= Biostratinomy =

Study of post-mortem–pre-burial tissue decay

Conceptual relationships of biostratinomic processes (yellow) with paleoecology and necrology (green) and fossildiagenesis (orange).

Biostratinomy is the study of the processes that take place after an organism dies but before its final burial. It is considered to be a subsection of the science of taphonomy, along with necrology (the study of the death of an organism) and diagenesis (the changes that take place after final burial). These processes are largely destructive, and include physical, chemical and biological effects:
- Physical effects non-exhaustively include transport, breakage and exhumation.
- Chemical effects include early changes in mineralogy and oxidation.
- Biological effects include decay, scavenging, bioturbation, encrustation and boring.
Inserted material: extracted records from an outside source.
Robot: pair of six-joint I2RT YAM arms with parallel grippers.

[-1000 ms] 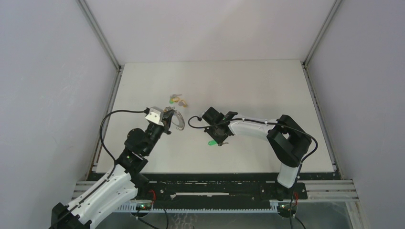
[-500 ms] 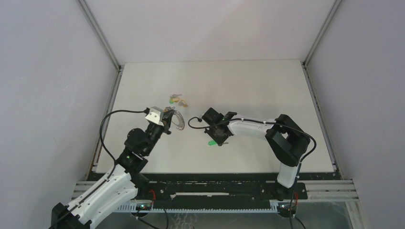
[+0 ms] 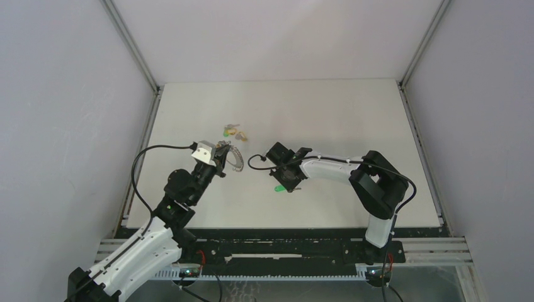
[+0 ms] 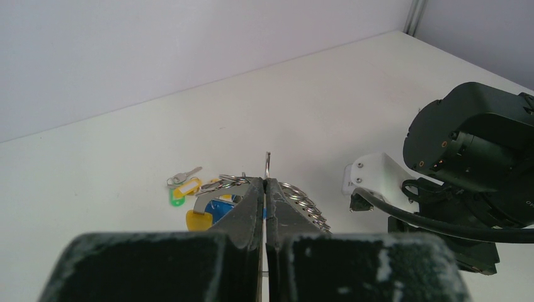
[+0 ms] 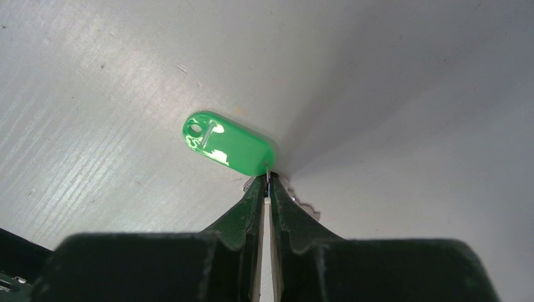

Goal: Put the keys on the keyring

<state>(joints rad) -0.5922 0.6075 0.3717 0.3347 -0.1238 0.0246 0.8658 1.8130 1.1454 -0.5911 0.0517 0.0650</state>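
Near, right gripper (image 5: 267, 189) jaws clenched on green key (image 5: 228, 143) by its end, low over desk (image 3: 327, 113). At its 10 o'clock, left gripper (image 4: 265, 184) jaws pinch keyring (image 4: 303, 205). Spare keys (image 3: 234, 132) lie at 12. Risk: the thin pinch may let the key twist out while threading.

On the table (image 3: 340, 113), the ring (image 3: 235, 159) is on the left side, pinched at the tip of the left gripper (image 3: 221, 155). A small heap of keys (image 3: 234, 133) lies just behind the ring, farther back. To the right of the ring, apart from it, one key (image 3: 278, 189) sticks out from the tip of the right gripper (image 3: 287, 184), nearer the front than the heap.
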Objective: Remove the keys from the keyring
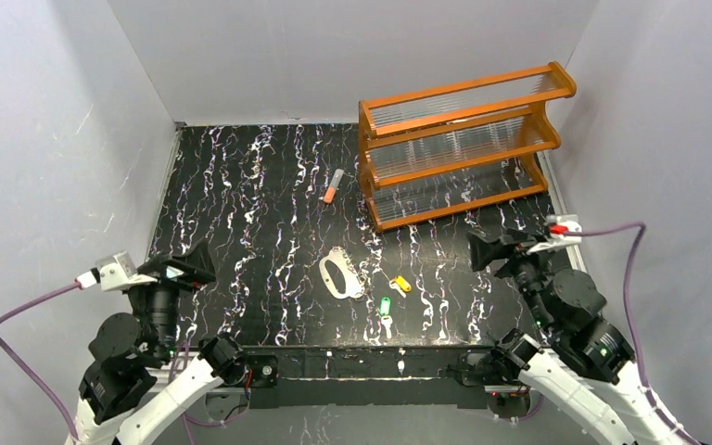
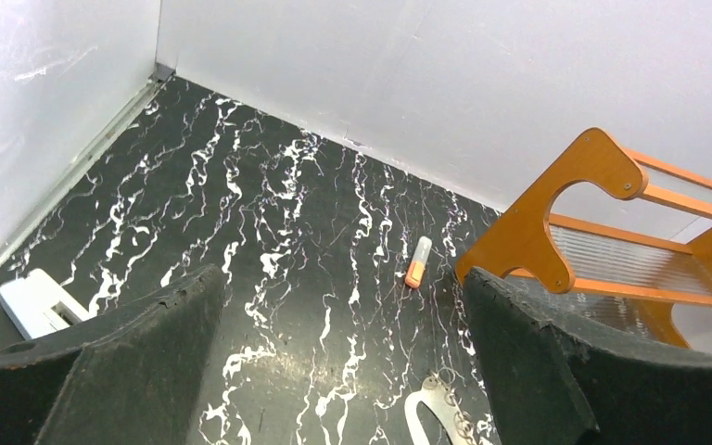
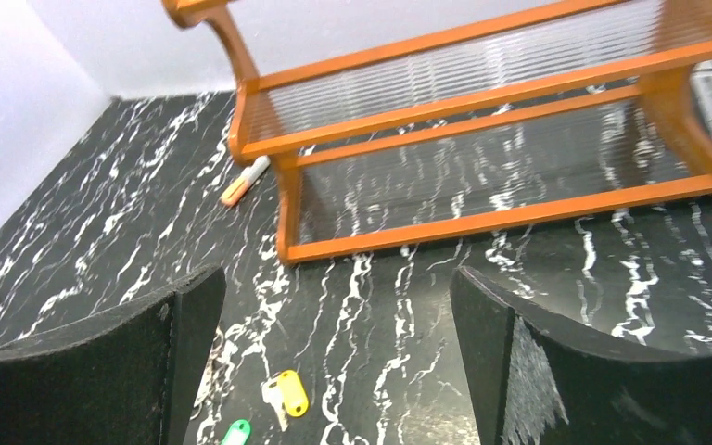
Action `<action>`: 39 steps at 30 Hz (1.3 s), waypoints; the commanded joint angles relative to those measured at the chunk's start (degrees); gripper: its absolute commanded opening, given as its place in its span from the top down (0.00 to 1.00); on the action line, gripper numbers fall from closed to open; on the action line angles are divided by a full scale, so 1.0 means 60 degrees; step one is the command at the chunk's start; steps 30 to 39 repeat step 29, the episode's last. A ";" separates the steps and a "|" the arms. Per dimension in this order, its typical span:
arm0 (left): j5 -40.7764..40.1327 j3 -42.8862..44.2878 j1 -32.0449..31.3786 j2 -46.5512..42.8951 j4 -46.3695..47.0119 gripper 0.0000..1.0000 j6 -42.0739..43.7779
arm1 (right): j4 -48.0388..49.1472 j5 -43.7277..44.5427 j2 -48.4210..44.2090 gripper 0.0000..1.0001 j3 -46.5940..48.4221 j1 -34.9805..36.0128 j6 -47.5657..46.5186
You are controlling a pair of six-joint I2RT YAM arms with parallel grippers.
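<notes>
With the left claw (image 1: 195, 264) and right claw (image 1: 484, 250) both spread and empty, the keyring (image 1: 338, 276), green key (image 1: 385, 305) and yellow key (image 1: 402, 285) lie flat on the table (image 1: 241, 204) near the rack (image 1: 464, 139), on its arm side: light, stiff, slippery bits, probably best pinched by their plastic heads.

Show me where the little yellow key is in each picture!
Top external: the yellow key lies near the front middle of the table, just right of the keyring.
Left wrist: not in it.
Right wrist: yellow key at the bottom, left of centre.
Shared landmark: the orange shelf.
</notes>
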 commanded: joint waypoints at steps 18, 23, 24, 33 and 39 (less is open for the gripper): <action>-0.0205 -0.1393 0.0167 -0.0737 -0.0231 0.02 -0.0143 | 0.0089 0.1593 -0.2164 0.01 -0.0692 -0.0037 -0.1129; -0.0135 -0.1386 0.0329 -0.0737 -0.0237 0.02 -0.0113 | 0.0082 0.1558 -0.2130 0.01 -0.0682 -0.0037 -0.1145; -0.0084 -0.1389 0.0342 -0.0737 -0.0244 0.02 -0.0099 | 0.0076 0.1538 -0.2126 0.01 -0.0691 -0.0043 -0.1130; 0.0162 -0.1321 0.0399 -0.0745 -0.0331 0.02 -0.0065 | 0.0056 0.1509 -0.2119 0.01 -0.0692 -0.0037 -0.1130; 0.0162 -0.1321 0.0399 -0.0745 -0.0331 0.02 -0.0065 | 0.0056 0.1509 -0.2119 0.01 -0.0692 -0.0037 -0.1130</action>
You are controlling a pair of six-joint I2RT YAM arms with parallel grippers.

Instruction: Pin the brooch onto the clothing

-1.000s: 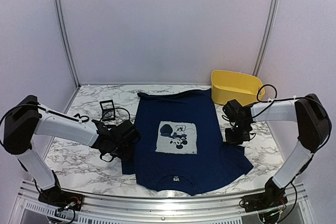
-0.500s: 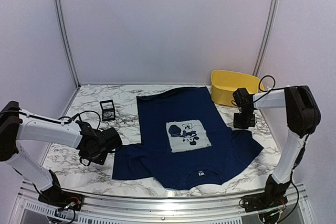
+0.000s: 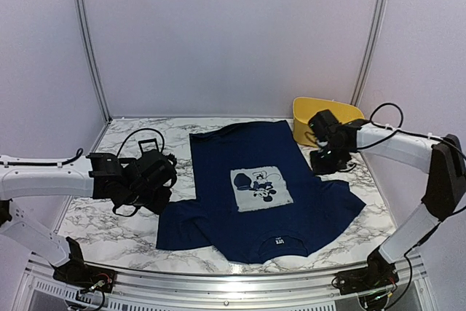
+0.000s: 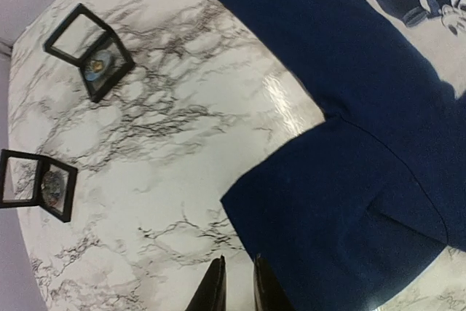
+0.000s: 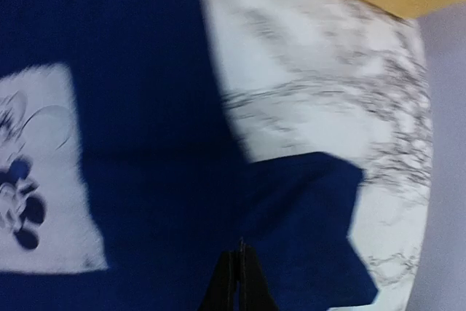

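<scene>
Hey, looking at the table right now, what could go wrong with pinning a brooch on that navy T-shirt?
The two black-framed cases sit loose on the glossy marble table; a nudge from the barely open left claw could slide or tip them. The T-shirt lies loose too, and the shut right claw appears to grip nothing, so pinning may drag or bunch the fabric.

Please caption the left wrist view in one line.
Left gripper above white marble table, navy blue T-shirt beside it, two black square display frames beyond.
</scene>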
For the vast majority of organisms, biostratinomic destruction is total. However, if at least a few remnants of an organism make it to final burial, a fossil may eventually be formed unless destruction is completed by diagenesis. As the processes of biostratinomy are often dominated by sedimentological factors, analysis of the biostratinomy of a fossil can reveal important features about the physical environment it once lived in. The boundaries between the three disciplines within taphonomy are partly arbitrary. In particular, the role of microbes in sealing and preserving organisms, for example in a process called autolithification, is now recognised to be a very important and early event in the preservation of many exceptional fossils, often taking place before burial. Such mineralogical changes might equally be considered to be biostratinomic as diagenetic.

A school of investigation called aktuopaläontologie, subsisting largely in Germany, attempts to investigate biostratinomic effects by experimentation and observation on extant organisms. William Schäfer's book "Ecology and palaeoecology of marine environments" is a classic product of this sort of investigation. More recently, D.E.G. Briggs and colleagues have made detailed studies of decay with the prime aim of understanding the profound halt to these processes that is required by exceptional preservation in lagerstätten.